Supriya Lifescience reported a net profit of ₹74.2 Crore for Q4 FY26, up 47% YoY, on the back of revenue rising to ₹280 Crore. Topline growth was driven by robust demand in API and anesthetic segments, despite a slight dip in EBITDA margins to 35.30%.
Market snapshot: Supriya Lifescience delivered a powerful fourth-quarter performance for FY26, characterized by a sharp 52% increase in revenue and a 47% jump in net profit. While margins saw a minor contraction of 142 basis points year-on-year, the absolute growth in EBITDA highlights strong operational scaling.
The Q4 results underscore Supriya Lifescience's transition toward its ₹1,000 Crore revenue goal for FY27. The ability to maintain 35%+ EBITDA margins while growing the topline by over 50% reflects deep backward integration and efficient capacity utilization. Investors should note the USFDA clearance received in April 2026 as a major derisking event for regulated market expansion.
The significant revenue beat is likely to trigger upward earnings revisions for FY27. In the pharmaceutical sector, API manufacturers with high backward integration (74%+) like Supriya are gaining pricing power. Capital allocation remains focused on the Ambernath and Patalganga expansions, which are expected to contribute to CDMO revenue streams in the coming quarters.
Market Bias: Bullish
Revenue growth of 52% significantly outperforms industry averages, and the 47% profit jump provides strong valuation support even with minor margin volatility.
Overweight: API Manufacturing, CDMO, Specialty Chemicals
Trigger Factors:
Time Horizon: Near-term (0-3 months)
The Indian API sector is witnessing a shift towards high-value specialty molecules and backward integration to reduce dependence on Chinese imports. Supriya's focus on niche therapies like anesthetics and contrast media positions it as a high-margin alternative to bulk commodity API makers.
On April 22, 2026, Supriya Lifescience received a successful Establishment Inspection Report (EIR) from the USFDA for its Lote facility, following an inspection in February. In March 2026, the company reconstituted its core board committees to strengthen governance ahead of its next growth phase. Management has reiterated their confidence in reaching a ₹1,000 Crore revenue milestone by FY27.

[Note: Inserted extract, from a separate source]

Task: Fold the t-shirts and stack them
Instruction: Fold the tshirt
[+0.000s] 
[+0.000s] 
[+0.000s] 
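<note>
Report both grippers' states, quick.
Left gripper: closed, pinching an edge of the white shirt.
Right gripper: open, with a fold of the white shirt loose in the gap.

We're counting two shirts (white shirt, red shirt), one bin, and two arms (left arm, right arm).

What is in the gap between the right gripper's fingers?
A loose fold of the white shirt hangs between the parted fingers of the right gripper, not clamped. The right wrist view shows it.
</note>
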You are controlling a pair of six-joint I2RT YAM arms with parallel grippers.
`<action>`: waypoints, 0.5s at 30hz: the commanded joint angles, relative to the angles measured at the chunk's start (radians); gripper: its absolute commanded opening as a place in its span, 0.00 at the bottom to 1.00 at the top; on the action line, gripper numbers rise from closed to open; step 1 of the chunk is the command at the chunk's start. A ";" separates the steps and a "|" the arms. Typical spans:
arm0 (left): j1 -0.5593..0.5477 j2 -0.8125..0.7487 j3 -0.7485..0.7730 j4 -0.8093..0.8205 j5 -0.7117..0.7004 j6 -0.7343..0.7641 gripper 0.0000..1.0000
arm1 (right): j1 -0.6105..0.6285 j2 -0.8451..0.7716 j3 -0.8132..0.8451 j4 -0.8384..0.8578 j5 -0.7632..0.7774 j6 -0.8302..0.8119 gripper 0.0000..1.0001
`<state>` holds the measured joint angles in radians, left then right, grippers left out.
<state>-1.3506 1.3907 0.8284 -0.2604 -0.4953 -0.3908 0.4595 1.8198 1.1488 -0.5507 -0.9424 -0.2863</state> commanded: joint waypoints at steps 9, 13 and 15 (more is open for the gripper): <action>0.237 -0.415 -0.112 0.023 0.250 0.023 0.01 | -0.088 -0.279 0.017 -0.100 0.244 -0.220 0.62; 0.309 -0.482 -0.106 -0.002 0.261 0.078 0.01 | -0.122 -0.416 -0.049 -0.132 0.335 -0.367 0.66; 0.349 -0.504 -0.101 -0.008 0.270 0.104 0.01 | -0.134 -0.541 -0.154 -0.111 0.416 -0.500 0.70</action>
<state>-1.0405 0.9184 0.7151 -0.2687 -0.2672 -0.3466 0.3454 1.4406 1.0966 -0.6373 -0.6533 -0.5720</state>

With strong cash flow generation and successful regulatory clearances, Supriya Lifescience is well-positioned to scale its CDMO business and entrench its leadership in the anesthetic API market.
Growth was primarily driven by the ramp-up of the Module E facility and increased volumes in the anesthetic segment, which contributes over 50% of total revenues. Expansion in Latin American and European markets further supported the topline surge to ₹280 Crore.
Margins contracted by 142 bps to 35.30% due to a change in the product mix and higher operational expenses related to the commissioning of the Ambernath facility. However, absolute EBITDA grew by 44% to ₹97.6 Crore, indicating strong operating leverage.
The EIR received on April 22, 2026, signifies a successful inspection of the Lote facility. This allows Supriya to continue supplying high-margin APIs to the US market and facilitates the filing of new Abbreviated New Drug Applications (ANDAs), crucial for its long-term growth strategy.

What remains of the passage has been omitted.